New research into a novel fixed-dose combination of cannabidiol (CBD) and hydroxychloroquine (HCQ), known as IHL-675 A, has reported initial findings from a Phase 1 clinical trial. This investigational product is being developed for the potential management of inflammatory conditions, such as rheumatoid arthritis.
The study, conducted in healthy volunteers, assessed the pharmacokinetics (how the body absorbs, distributes, metabolises, and excretes the compounds) and tolerability of IHL-675 A. The findings suggest that this combination of CBD and hydroxychloroquine was generally well tolerated, with both active pharmaceutical ingredients demonstrating bioavailability.
Understanding IHL-675 A and its Purpose
IHL-675 A is an investigational product. It combines 75 mg of CBD and 100 mg of HCQ in a single gel cap. Hydroxychloroquine is a well-established medication approved for conditions like systemic lupus erythematosus and rheumatoid arthritis, recognised for its anti-inflammatory properties. CBD, a non-intoxicating cannabinoid, has also shown anti-inflammatory activity in pre-clinical studies.
Immune-mediated inflammatory diseases (IMIDs), including rheumatoid arthritis, asthma, and inflammatory bowel disease, represent a significant global health challenge. The introduction to the study highlights a global increase in these conditions, underscoring the need for new therapeutic approaches.

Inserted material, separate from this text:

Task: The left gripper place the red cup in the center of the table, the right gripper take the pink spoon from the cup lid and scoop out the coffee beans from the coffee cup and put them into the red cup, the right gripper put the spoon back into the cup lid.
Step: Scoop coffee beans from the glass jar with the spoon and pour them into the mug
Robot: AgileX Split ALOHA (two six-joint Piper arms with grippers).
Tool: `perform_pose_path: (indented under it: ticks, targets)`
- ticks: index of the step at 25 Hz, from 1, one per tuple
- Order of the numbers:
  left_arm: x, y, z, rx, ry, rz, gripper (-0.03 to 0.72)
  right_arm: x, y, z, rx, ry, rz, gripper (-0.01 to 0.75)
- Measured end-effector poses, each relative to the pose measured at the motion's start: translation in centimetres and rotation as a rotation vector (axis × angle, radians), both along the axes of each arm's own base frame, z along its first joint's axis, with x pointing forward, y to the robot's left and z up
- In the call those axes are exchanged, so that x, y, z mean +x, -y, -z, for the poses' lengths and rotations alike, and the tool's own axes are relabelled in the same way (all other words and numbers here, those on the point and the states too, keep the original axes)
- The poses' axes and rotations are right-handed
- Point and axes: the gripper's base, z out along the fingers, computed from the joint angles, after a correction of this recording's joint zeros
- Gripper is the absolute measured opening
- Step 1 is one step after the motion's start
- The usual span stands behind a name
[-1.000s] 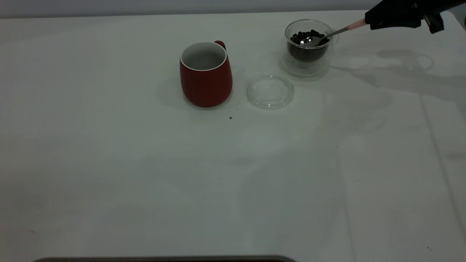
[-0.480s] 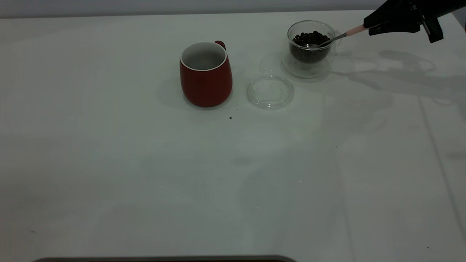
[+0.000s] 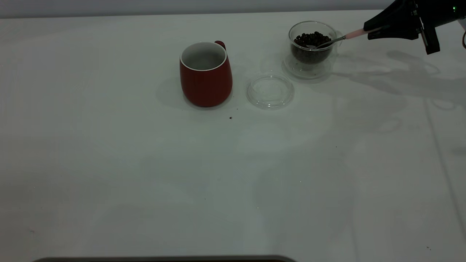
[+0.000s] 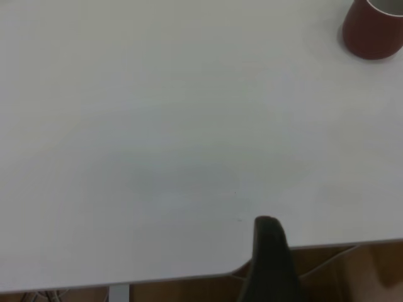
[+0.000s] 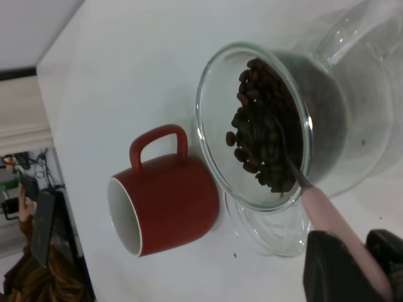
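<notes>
Upper right of exterior frame: right gripper [image 3: 372,30] clamped on the pink spoon [image 3: 355,34] handle end, bowl buried among coffee beans [image 3: 312,38] in the coffee cup [image 3: 310,49]. We judge the beans loose and rollable, the glass fragile. Left gripper [image 4: 267,261]: we cannot tell.

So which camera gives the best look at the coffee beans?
The right wrist view: the coffee beans fill the coffee cup close up, individual beans distinct, with the pink spoon dug in. The exterior view shows them only as a small dark heap. The left wrist view misses them.
</notes>
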Motion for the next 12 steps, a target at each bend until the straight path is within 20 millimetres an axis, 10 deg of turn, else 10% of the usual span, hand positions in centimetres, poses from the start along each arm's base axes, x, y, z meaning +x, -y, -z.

Synergistic Potential of the Combination
Researchers hypothesise that combining CBD and HCQ could lead to synergistic anti-inflammatory activity due to their distinct mechanisms of action. HCQ is thought to interfere with antigen presentation and toll-like receptor signalling, while CBD’s anti-inflammatory effects are mediated, in part, by cannabinoid receptors and other cellular pathways.
Phase 1 Trial Design and Key Findings
This Phase 1, randomised, comparator-controlled clinical trial involved 36 healthy volunteers, divided into three treatment arms:
- IHL-675 A arm: Received 150 mg CBD and 200 mg HCQ.

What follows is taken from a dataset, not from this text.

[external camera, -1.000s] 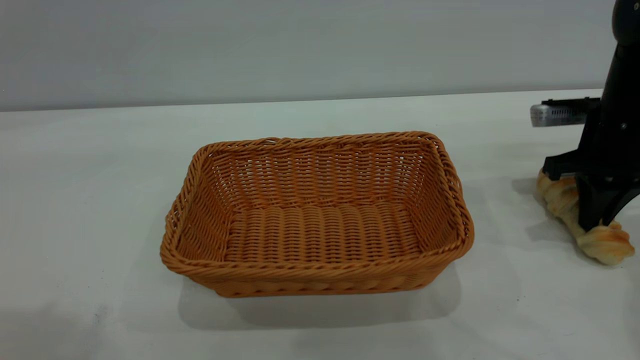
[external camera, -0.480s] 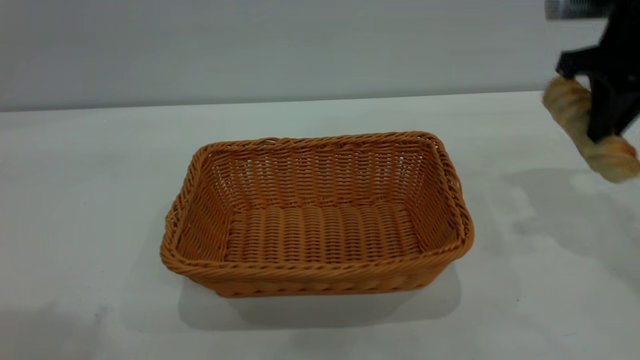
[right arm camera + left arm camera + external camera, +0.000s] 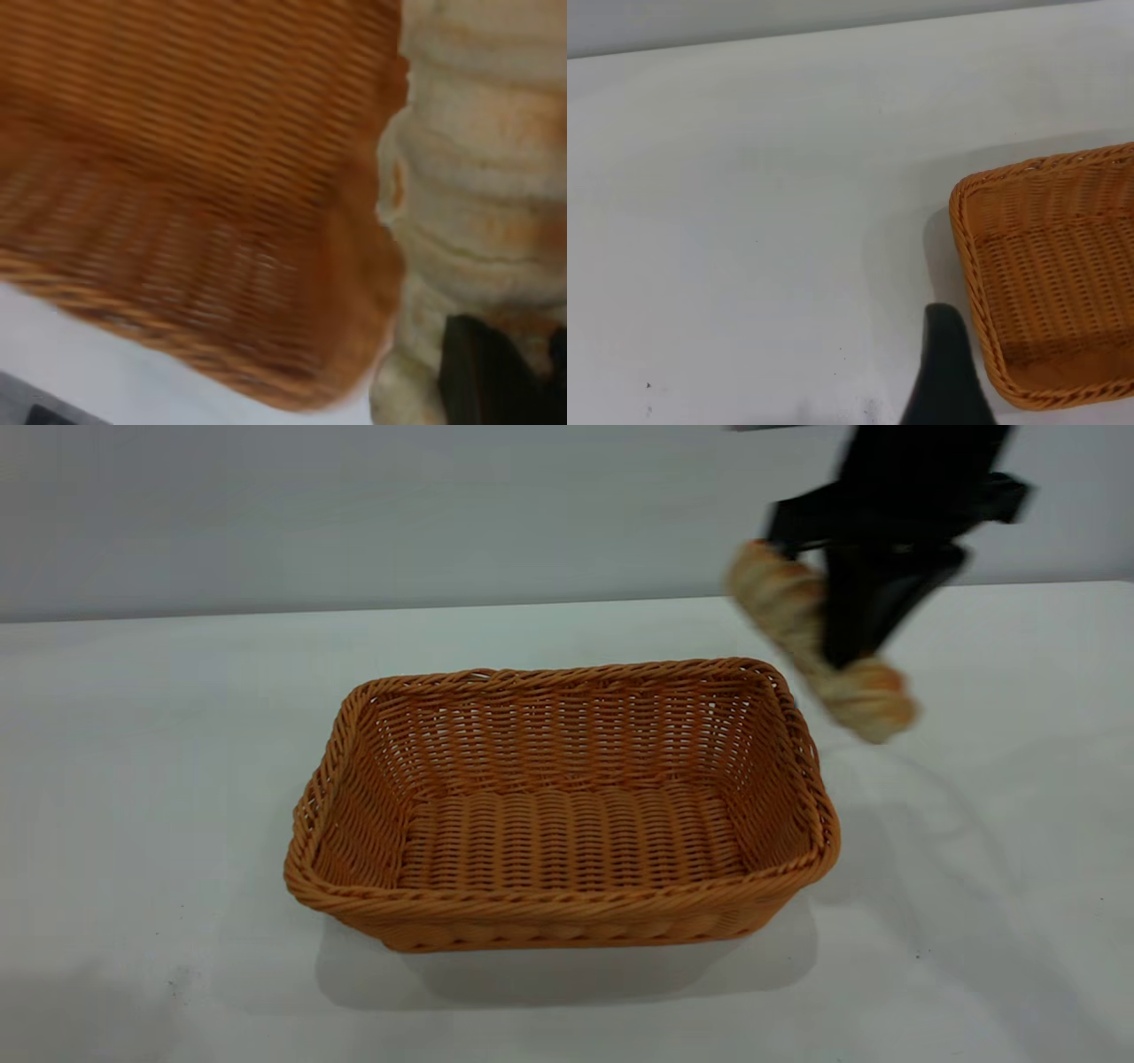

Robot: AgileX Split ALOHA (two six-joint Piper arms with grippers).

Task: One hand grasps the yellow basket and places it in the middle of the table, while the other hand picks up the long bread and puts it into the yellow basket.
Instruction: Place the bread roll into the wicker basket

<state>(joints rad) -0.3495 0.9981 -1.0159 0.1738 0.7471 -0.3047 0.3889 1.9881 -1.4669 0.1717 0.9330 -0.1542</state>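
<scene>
Above basket's right rim [image 3: 802,744], right fingers [image 3: 855,615] clamping long bread [image 3: 864,691]

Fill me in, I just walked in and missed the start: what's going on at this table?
The right gripper is shut on the long bread, holding it in the air above the right end of the yellow basket. The basket sits empty around the middle of the white table. The left gripper is beside the basket's left end, not touching it. The bread isn't in the basket yet.
</scene>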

- Epidiolex arm: Received 150 mg CBD (a reference listed drug).
- Plaquenil arm: Received 200 mg HCQ (a reference listed drug).
Participants were followed for four weeks, with safety assessments including vital signs, electrocardiogram (ECG) parameters, and clinical laboratory parameters. Plasma concentrations of CBD, HCQ, and their major metabolites were measured at predefined timepoints.
Tolerability and Safety Profile
The study reported that IHL-675 A was generally well tolerated, exhibiting a similar adverse event profile compared to the reference drugs, Epidiolex and Plaquenil. Importantly, no serious adverse events (SAEs) were reported during the trial. This aligns with previous research on CBD, which has been well tolerated in healthy volunteers at various doses, as noted in the study’s introduction.
Pharmacokinetic Observations
The pharmacokinetic analysis revealed that both CBD and HCQ were bioavailable when administered as IHL-675 A. While there were non-statistically significant differences in the pharmacokinetics of both compounds when compared to their individual reference drugs, some notable trends emerged:
- There was an approximately 50% increase in the maximum plasma concentration (Cmax) of CBD for IHL-675 A compared to Epidiolex, alongside a slight increase of approximately 10% in overall exposure (AUC).
- The Cmax of HCQ for IHL-675 A was comparable to Plaquenil, though there was an approximate 15% decrease in its overall exposure (AUC).
These findings support the continued clinical development of IHL-675 A for inflammatory conditions.
Future Implications for Inflammatory Conditions
The positive tolerability and bioavailability data from this Phase 1 trial represent an important step in exploring new therapeutic options for immune-mediated inflammatory diseases. While this early-stage research in healthy volunteers does not provide efficacy data for patient populations, it lays the groundwork for further clinical investigation into the potential of CBD and hydroxychloroquine in combination. As previously reported by Hemp Gazette, Australian companies are actively engaged in cannabinoid research for various medical applications, and this study contributes to the growing body of evidence in this field.
Further clinical evaluation will be essential to determine the therapeutic potential of IHL-675 A in patients living with conditions like rheumatoid arthritis, where current treatments may not be effective for all individuals.
Disclaimer: This article is for informational purposes only and does not constitute medical advice. Hemp Gazette does not provide medical recommendations, diagnoses, or treatment plans. Always consult a qualified healthcare practitioner before making any decisions regarding your health or any medical condition. Statements concerning the therapeutic uses of hemp, cannabis, or cannabinoid-derived products have not been evaluated by Australia’s Therapeutic Goods Administration (TGA). Medicinal cannabis products in Australia are accessed via prescription pathways under TGA regulation.